* Exercise prompt
Where a line contains the word "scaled", copy that line from the records below.

Items listed in a dataset
BEGIN
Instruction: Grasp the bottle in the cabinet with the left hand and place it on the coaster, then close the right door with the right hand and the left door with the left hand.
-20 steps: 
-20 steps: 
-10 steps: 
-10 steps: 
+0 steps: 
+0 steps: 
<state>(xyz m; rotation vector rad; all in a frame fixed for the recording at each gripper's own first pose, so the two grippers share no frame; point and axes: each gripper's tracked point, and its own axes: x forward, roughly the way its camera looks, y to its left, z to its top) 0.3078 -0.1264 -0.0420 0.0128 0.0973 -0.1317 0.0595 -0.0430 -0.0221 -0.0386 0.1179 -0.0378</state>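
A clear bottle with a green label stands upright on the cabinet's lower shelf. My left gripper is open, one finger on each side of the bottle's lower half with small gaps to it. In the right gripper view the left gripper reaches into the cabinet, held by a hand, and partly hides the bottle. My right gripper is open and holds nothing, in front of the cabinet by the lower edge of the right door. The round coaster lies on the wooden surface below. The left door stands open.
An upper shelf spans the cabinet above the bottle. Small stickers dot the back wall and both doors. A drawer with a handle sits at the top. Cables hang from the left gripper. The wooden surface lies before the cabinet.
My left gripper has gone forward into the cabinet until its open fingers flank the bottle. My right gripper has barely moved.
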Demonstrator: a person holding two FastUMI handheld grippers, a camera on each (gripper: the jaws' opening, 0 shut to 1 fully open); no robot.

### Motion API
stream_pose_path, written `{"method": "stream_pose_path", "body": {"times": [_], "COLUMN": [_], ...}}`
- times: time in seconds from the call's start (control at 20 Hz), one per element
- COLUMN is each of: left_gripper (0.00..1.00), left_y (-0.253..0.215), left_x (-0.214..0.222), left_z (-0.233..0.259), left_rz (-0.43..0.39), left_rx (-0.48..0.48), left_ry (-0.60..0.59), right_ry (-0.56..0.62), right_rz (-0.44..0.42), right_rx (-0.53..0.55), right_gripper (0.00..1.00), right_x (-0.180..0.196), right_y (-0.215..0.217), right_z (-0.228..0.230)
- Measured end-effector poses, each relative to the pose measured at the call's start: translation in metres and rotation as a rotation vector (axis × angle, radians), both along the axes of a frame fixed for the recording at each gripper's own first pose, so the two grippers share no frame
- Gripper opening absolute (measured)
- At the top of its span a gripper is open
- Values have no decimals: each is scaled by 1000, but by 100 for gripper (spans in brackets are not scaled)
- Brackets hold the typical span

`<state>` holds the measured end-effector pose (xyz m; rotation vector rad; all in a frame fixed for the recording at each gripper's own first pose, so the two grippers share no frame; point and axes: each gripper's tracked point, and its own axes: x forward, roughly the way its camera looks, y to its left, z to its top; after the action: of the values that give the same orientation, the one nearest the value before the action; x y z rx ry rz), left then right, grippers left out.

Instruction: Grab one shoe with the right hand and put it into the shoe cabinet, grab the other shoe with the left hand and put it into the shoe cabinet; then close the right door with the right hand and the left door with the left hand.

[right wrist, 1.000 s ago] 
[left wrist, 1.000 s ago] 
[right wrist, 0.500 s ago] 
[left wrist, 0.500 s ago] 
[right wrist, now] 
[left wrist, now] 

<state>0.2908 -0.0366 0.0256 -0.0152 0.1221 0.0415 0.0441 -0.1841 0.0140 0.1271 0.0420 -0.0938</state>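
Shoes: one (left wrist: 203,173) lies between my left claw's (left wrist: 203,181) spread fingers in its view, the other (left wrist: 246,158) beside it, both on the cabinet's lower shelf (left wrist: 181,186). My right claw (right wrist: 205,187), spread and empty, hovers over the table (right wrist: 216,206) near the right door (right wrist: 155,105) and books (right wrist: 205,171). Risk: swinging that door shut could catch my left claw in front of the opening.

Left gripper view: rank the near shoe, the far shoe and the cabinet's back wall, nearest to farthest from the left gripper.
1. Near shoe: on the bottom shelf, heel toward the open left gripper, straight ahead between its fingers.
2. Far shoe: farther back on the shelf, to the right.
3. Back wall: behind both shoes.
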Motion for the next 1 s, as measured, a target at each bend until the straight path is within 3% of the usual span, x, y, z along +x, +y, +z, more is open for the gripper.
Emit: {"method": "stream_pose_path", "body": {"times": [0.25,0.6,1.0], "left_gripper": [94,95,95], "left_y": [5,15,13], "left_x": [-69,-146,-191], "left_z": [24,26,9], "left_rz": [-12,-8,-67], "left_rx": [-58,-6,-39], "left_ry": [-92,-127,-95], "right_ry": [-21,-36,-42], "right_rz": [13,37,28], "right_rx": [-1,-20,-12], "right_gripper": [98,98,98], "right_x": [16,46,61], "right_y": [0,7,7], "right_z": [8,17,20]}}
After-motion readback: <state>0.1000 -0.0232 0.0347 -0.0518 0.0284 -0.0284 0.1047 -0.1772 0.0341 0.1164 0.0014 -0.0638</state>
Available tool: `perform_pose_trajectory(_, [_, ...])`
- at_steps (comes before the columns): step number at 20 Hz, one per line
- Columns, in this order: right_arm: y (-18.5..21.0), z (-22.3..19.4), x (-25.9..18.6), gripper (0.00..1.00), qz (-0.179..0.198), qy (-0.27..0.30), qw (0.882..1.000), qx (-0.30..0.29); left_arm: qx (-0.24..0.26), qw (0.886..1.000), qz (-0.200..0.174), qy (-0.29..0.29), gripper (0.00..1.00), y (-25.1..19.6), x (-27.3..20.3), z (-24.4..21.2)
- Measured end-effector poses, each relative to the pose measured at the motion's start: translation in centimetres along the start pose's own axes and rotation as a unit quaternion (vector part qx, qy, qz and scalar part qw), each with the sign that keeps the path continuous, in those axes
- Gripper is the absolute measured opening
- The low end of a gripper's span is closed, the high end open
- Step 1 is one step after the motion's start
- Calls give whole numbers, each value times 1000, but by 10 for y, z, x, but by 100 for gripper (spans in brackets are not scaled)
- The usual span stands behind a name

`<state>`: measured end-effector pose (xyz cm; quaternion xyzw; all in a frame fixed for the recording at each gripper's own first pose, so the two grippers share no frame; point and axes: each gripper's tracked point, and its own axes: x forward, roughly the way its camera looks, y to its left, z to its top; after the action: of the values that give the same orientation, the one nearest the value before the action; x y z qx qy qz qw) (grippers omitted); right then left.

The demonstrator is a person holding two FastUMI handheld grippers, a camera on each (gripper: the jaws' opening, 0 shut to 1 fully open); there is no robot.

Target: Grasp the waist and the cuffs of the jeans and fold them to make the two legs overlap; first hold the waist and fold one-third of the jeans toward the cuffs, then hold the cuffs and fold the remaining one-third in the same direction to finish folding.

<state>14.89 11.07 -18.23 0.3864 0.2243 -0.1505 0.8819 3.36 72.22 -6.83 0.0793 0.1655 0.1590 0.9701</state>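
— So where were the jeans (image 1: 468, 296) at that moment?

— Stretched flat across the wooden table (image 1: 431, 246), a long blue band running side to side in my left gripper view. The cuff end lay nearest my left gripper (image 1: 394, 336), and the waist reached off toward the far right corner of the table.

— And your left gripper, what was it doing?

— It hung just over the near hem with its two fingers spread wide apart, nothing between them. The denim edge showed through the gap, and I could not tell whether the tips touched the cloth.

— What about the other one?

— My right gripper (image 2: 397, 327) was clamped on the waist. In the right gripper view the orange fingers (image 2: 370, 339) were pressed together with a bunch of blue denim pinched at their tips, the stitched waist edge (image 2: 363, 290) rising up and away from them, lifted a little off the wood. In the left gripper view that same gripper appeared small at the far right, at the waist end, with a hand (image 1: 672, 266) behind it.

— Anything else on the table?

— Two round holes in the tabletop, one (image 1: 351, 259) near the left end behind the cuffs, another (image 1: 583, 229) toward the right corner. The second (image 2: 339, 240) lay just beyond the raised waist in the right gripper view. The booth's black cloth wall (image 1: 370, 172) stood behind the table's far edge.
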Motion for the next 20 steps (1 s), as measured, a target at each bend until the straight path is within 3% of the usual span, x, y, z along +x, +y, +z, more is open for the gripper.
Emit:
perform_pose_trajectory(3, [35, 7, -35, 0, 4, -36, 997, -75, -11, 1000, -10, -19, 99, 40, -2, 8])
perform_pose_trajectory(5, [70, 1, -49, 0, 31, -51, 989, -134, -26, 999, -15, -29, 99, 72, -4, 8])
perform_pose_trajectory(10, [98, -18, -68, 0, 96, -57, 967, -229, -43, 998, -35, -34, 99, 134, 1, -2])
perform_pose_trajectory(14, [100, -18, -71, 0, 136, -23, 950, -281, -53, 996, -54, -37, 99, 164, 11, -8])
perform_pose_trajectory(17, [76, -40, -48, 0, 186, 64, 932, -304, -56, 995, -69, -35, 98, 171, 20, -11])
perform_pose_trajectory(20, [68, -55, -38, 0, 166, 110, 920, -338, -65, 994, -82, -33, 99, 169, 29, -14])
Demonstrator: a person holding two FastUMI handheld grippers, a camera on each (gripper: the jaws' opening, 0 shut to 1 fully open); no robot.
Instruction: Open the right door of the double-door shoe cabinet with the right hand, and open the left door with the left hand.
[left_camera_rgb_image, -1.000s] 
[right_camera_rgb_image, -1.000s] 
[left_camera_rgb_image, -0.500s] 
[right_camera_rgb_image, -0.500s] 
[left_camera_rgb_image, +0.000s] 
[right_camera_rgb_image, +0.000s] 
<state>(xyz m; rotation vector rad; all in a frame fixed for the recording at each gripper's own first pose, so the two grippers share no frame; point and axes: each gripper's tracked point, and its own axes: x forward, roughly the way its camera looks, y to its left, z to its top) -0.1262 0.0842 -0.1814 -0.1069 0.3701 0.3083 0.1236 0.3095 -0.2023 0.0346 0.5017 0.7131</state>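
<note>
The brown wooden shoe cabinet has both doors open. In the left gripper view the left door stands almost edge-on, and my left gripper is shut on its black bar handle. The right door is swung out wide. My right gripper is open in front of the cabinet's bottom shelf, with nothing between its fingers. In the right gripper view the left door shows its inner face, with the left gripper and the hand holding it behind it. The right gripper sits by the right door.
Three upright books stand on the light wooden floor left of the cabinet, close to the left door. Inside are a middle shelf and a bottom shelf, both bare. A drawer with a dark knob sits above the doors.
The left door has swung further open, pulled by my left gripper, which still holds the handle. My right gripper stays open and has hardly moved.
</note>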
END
* Solution to this exercise
- Values have no decimals: each is scaled by 1000, but by 100 for gripper (spans in brackets are not scaled)
- Calls give whole numbers, each value times 1000, but by 10 for y, z, x, but by 100 for gripper (spans in brackets are not scaled)

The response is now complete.